Uma coisa deve ser considerada: não há nenhuma cultura que possa reivindicar o monopólio do saber. O facto de haver maneiras diferentes de pensar sobre muitas coisas como, por exemplo, a moral e a ética, não significa que os europeus tenham legitimidade em reivindicar qualquer tipo de superioridade. O pensamento chinês possui uma singularidade própria que demarca diferenças em relação ao conhecimento desenvolvido no Ocidente. Organicista, quase “fechado em si próprio”, o pensamento chinês não deixou de ser abrangente e universal. Gerou uma ciência comprovadamente eficaz. O que é importante é não sermos tentados a enquadrá-lo dentro das balizas culturais ocidentais. Precisamos, no entanto, de conhecer melhor as suas origens.

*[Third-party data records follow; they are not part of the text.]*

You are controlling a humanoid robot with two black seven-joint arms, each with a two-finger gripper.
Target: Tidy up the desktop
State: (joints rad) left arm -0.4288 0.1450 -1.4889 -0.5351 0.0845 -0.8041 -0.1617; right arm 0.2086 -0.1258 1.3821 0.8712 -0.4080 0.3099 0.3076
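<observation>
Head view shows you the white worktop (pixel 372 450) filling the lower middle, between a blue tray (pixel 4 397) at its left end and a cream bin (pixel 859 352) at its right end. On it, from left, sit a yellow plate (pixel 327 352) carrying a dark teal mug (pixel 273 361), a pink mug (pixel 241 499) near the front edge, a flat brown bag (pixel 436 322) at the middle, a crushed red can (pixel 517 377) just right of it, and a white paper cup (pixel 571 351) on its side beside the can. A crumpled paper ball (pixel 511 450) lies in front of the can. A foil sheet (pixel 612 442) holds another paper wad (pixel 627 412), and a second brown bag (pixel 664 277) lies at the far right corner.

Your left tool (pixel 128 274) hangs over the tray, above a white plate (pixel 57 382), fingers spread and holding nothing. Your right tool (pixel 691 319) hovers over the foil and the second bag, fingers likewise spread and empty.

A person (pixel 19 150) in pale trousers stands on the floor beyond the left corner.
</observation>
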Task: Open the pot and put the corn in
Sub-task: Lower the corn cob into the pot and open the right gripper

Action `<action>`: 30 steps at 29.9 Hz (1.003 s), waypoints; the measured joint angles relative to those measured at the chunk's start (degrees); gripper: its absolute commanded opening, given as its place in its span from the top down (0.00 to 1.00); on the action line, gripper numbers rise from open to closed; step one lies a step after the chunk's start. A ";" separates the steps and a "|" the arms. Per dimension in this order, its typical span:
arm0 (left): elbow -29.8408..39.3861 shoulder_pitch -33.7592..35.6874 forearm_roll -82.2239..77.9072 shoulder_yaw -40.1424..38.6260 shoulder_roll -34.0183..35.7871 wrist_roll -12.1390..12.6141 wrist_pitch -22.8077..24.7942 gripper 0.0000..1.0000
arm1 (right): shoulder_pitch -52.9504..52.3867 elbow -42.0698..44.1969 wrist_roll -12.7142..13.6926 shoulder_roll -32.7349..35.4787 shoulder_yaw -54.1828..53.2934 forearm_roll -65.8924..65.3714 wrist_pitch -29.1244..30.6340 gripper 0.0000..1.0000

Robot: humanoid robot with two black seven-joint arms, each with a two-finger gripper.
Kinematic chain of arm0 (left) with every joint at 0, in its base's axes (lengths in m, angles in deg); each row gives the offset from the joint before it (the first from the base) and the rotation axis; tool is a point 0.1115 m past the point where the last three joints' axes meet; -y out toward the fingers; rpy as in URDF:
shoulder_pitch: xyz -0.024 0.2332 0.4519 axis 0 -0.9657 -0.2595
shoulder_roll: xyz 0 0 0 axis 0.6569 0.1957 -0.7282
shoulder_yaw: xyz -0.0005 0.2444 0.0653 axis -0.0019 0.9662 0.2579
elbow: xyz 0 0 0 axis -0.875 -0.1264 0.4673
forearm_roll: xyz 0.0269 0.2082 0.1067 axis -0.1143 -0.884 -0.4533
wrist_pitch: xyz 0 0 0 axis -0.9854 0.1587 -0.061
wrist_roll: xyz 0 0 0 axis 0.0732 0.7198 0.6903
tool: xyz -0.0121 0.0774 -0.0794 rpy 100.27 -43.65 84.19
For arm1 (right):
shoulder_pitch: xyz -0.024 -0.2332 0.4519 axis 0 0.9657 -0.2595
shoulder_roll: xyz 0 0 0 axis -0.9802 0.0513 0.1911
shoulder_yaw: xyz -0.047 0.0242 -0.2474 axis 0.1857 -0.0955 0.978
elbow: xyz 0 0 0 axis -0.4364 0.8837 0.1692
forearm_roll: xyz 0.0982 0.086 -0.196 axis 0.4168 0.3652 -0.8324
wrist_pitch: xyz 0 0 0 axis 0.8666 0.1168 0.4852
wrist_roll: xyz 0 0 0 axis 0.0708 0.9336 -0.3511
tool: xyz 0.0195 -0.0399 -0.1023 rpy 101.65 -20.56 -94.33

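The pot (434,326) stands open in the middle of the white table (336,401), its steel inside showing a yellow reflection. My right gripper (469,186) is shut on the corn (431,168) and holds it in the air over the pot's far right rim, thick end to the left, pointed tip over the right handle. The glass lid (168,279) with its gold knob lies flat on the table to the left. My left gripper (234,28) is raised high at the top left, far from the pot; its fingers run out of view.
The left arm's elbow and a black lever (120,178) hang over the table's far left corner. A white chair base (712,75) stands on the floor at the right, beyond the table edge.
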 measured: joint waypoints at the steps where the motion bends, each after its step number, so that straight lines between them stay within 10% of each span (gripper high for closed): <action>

Historicamente, o século VI a.C. é fundacional daquilo a que no Ocidente chamamos hoje ‘pensamento chinês’, quando num contexto de crise social se iniciou a criação de uma série de escolas preocupadas em formular propostas de reforma política e cultural que pudessem retomar a ideia de uma antiga harmonia perdida. No entanto, não se pode desprezar que há sempre nestes casos uma continuidade de linhas de diálogo empregadas em seu desenvolvimento desde séculos mais remotos em que é a transcendência que predomina como fonte de equilíbrio entre o material e o etéreo, ou seja, o equilíbrio entre opostos.

Foi durante os séculos II a.C. e I a.C. que a dinastia Han protagonizou a exegese dos textos clássicos tendo levado a uma geração de pensadores chineses a formular propostas filosóficas que condensassem os saberes das antigas escolas (confucionista, taoista, cosmogonista, entre outras). Desta forma se criaram textos cujo conteúdo demandava, necessariamente, algumas explicações complementares para a sua compreensão. Neste contexto é que surgem o Huainanzi, de Liu An, e o Chunqiu Fanlu, de Dong Zhong Shu, que pela primeira vez ordenam e sintetizam, de forma cosmológica, este acervo conceptual antes disperso e fragmentado entre os textos antigos.

Esta cosmologia tem uma importância fundamental para o pensamento chinês, pois ela constitui a estrutura de todas as suas ciências e nos permite compreender os paradigmas sobre os quais os pensadores clássicos montaram as suas propostas. Tão importante quanto é o fato desta ser uma cosmologia, e não uma cosmogonia, criada com base numa observação do material físico. A China, aliás, parece se destacar entre as civilizações por ser, talvez, a única que não possui um mito de criação autêntico. Somente na época dos Han é que um mito deste género viria a fazer parte da tradição, tendo sido importado provavelmente das áreas que haviam sido recentemente conquistadas no sul do território.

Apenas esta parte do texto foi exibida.